Problématique de la reconnaissance du comportement humain
Dans les travaux de l’état de l’art pour la problématique de reconnaissance d’action, différents vocabulaires et terminologies ont été utilisées. Nagel (1988) a catégorisé le comportement en cinq niveaux : changement, événement, verbe, épisode et historique. Un changement est toute déviation dans un signal sensoriel qui diffère significativement du bruit. Un événement est tout changement qui a été défini a priori comme une primitive pour la construction de descriptions plus complexes. Un verbe décrit une activité ou l’absence explicite d’activité (se reposer par exemple). Une action est supposée être l’activité la plus élémentaire. Un épisode est une combinaison d’actions. Un historique est une série d’événements liés les uns aux autres par des relations de cause à effet. Dans les travaux de Bobick (1997), le comportement est classé en trois catégories : mouvement, activité et action. Afin de montrer la différence entre ces trois classes, un exemple autour du sport de Baseball est donné : la reconnaissance de trois différents comportements à savoir balancer la batte, lancer la balle et marquer un coureur. Balancer la batte consiste à déplacer la batte à une vitesse suffisante pour propulser la balle. Ce comportement est classé comme mouvement, car l’exécution est cohérente et facilement caractérisée par une trajectoire spatio-temporelle définie dans un espace de configuration (dans ce cas, la cinématique du corps humain). Lancer la balle implique beaucoup plus d’étapes que de frapper : généralement, ce comportement consiste à (1) rapprocher les bras devant le corps pour atteindre l’équilibre sur les deux pieds (2) balancer les bras en arrière (3) donner un coup de pied dans la jambe avant tout en se penchant en arrière (4) livrer la balle. Le comportement est classé comme activité (séquence de mouvements). La reconnaissance d’un tel comportement nécessite de connaître à la fois l’apparition de chaque mouvement et les propriétés statistiques de la séquence temporelle. Pour marquer un coureur, un joueur avec la balle fait entrer son gant en contact avec un coureur qui ne touche pas la balle à temps. Ce comportement est classé comme action, car il inclut les primitives sémantiques relatives au contexte du mouvement.

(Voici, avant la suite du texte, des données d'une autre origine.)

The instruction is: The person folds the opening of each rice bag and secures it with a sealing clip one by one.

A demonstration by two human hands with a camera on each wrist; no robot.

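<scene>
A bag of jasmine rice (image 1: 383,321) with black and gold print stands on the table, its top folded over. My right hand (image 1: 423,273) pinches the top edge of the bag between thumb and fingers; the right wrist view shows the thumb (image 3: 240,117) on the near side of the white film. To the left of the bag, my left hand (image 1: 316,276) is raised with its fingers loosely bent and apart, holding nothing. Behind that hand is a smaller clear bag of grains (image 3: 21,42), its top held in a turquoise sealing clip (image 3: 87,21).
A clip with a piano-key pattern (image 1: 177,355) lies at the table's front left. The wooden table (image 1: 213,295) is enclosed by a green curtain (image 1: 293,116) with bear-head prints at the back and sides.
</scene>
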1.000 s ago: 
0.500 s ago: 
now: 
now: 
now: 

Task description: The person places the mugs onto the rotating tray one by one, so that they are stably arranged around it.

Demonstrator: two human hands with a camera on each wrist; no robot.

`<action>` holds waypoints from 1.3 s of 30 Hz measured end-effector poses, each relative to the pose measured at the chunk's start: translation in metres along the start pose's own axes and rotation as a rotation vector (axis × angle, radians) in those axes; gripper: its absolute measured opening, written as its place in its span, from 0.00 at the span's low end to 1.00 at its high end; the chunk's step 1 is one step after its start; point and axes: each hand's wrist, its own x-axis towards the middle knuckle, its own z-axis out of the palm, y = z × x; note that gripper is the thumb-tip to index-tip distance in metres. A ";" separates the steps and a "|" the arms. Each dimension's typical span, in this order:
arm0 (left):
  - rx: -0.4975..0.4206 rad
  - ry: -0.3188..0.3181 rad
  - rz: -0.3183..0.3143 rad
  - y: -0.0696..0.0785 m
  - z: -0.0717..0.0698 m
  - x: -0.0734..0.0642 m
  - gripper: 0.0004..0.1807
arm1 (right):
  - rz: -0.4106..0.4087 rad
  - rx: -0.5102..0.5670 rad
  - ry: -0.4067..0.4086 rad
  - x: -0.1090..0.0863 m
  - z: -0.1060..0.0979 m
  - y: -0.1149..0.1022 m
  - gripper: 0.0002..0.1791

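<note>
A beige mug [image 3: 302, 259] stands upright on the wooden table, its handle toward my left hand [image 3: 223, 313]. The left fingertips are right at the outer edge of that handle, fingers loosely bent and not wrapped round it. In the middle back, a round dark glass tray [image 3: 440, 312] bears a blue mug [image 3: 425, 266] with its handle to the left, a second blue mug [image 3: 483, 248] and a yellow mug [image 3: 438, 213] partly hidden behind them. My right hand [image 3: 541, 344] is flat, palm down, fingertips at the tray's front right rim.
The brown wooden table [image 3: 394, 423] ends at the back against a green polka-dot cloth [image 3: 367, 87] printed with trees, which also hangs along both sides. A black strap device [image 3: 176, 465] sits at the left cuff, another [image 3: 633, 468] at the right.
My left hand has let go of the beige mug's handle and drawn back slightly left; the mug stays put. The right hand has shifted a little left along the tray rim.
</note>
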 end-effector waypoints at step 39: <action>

Moeslund et al. (2006) a utilisé la hiérarchie suivante pour définir un comportement : primitives d’action/moteur, actions et activités. La primitive action/moteur est un mouvement qui peut être décrit au niveau d’un membre, tel que le déplacement d’une jambe. Une action est une séquence de primitives d’action/moteur pouvant décrire un mouvement du corps entier, éventuellement cyclique, tel que la course. L’activité consiste en un ensemble d’actions qui donnent une interprétation de ce qui est exécuté (ce qui peut être décrit comme une compréhension de la situation), telle que jouer au football. Un exemple est donné sur le sport de tennis afin de montrer la différence entre les trois catégories de comportements citées. Dans ce sport, les mouvements “coup droit”, “revers”, “courir à gauche” et “courir à droite” pourraient être considérés comme primitives d’action. Le terme action est utilisé pour la séquence de primitives nécessaires pour retourner la balle. Une action particulière dépendra donc des primitives d’action requises (coup droit, un revers, un lob, une volée, etc.) pour pouvoir renvoyer la balle. Les activités sont des événements à plus grande échelle, dans cet exemple c’est “jouer au tennis”. Dans les travaux de la littérature pour la reconnaissance de mouvements avec des capteurs portables (accéléromètre par exemple), différents vocabulaires ont été employés par les chercheurs. Dans certains travaux, les mouvements de déambulation (marcher, courir, monter et descendre les escaliers, etc.) et les mouvements sédentaires (debout, assis et allongé) ont été considérés comme des “activités simples”. Un ensemble de ces activités forment une “activité complexe” (Shoaib, Bosch, O. Incel et al. 2016 ; Saguna et al. 2013 ; L. Liu, Peng et al. 2016). Nous pouvons citer comme exemple : regarder la télévision, faire le ménage, manger, etc. Dans d’autres travaux, les activités sont groupées en différents niveaux. Dans (Jindong Wang et al. 2019 ; K.-J. Kim et al. 2009 ; M. Zhang et al. 2012), les catégories de mouvements citées précédemment (activités simples et activités complexes) sont cette fois-ci classées en activités de bas niveau et activités de haut niveau.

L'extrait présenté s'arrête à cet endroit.